The road to Crater Lake – July 27, 2008

The road to Crater Lake

Mail Tribune

Medford, Oregon
July 27, 2008

By BILL MILLER

road-crater-lake

The U.S. Forest Service is letting the old Crater Lake Wagon Road return to its natural state, but a careful eye can still see the route followed by Peter Britt when he took the first successful photographs of Crater Lake in 1874.

All roads may have led to Rome in the ancient world, but in 19th century Southern Oregon, only one road climbed the rim to Crater Lake.

It may have begun as part of the trail John Wesley Hillman and other prospectors blazed in June 1853 while trying to follow a party of California prospectors that Hillman’s group suspected had rediscovered a lost gold mine.

If you go…
From Medford or Klamath Falls, drive Highway 62 to the west entrance of Crater Lake National Park. About .3 mile, after passing the entrance booth and crossing over Annie Springs Bridge, you’ll see a wide parking area on your right.Here you have two choices. Walk back across the bridge and look for the sign that says Annie Springs Spur Trail. The trail is to the left of Annie Springs. Following this extremely steep trail for .3 mile brings you to a point where you can look across the meadow and through the trees to see some green storage tanks. The flat area in front of the tanks is the old wagon road.An easier look is to continue from the parking area .1 mile past the bridge toward the entrance booth. A maintenance road to your right, once the old Spur Trail and now closed to hiking, is the most obvious view of the old road.

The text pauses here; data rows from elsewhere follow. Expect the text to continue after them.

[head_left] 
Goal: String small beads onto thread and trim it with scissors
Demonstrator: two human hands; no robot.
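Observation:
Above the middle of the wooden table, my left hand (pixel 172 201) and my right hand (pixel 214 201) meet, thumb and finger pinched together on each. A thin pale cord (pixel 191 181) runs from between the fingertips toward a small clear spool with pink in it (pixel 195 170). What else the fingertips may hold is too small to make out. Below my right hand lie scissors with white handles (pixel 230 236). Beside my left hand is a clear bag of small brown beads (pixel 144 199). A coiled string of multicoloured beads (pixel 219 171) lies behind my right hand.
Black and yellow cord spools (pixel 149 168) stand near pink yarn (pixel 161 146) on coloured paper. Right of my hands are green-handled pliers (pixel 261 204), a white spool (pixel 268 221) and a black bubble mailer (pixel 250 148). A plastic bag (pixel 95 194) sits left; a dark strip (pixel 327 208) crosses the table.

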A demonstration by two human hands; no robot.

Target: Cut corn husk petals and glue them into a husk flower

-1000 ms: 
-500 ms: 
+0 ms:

The rival sourdoughs eventually joined forces and set off looking for landmarks that might lead to the mine.

Perhaps following portions of existing Native American trails, they may have been the first white settlers to discover Crater Lake.

Hillman wrote later that until his mule stopped suddenly right at the rim, he hadn’t been paying attention.

“If I had been riding a blind mule,” he said, “I firmly believe I would have ridden over the edge to death and destruction.”

A few other groups visited the lake over the next few years, but it was James Sutton’s party in 1869 that is credited with blazing the basic trail that would become the Crater Lake Wagon Road and the primary route to Crater Lake for the next 30 years.

The trail branched off from the recently constructed military road between Jacksonville and Fort Klamath. In a narrow meadow, just west of Annie Springs, the trail climbed north for half a mile, then veered northeast until it reached Dutton Creek.

From there it was a steep and rocky climb to the rim. It was described in 1873 by Samuel Clarke, a writer for the Overland Monthly Magazine:

“We zig-zag and wind the mountain-side for two miles, always going steadily upward. “¦ We cross an open stretch, to find ourselves upon the ridge that forms a segment of the wide-circling rim of Crater Lake.”

Besides blazing the first wagon trail, Sutton’s visit included two other notable events.

Accompanying the party was Annie Gaines, whose name would be given to Annie Creek, in honor of her being the first white woman to climb down and touch Crater Lake’s blue waters.

The other event would have been historic had it succeeded. Sutton had borrowed a camera from Jacksonville’s Peter Britt.

“I was prepared to take photographs of the lake,” he said, “but owing to the smoke in the atmosphere I did not succeed.”

In 1874, Peter Britt would travel the wagon road and return home with the first successful photographs of Crater Lake.

A newspaper said he had already tried in 1868, but if any photographs were taken then, they’ve never been found.

With few variations, Sutton’s trail remained the main route to Crater Lake until the 20th century, when the lake was designated a national park. By 1906, a new route, still followed today, was constructed through Munson Valley.

The old wagon road became a trail, its ruts sliding away in decades of melting snow.

Trees, shrubs and grass do their best to reclaim the land. And for the hustling tourist on a one-day journey, it might as well be an ancient road to Rome.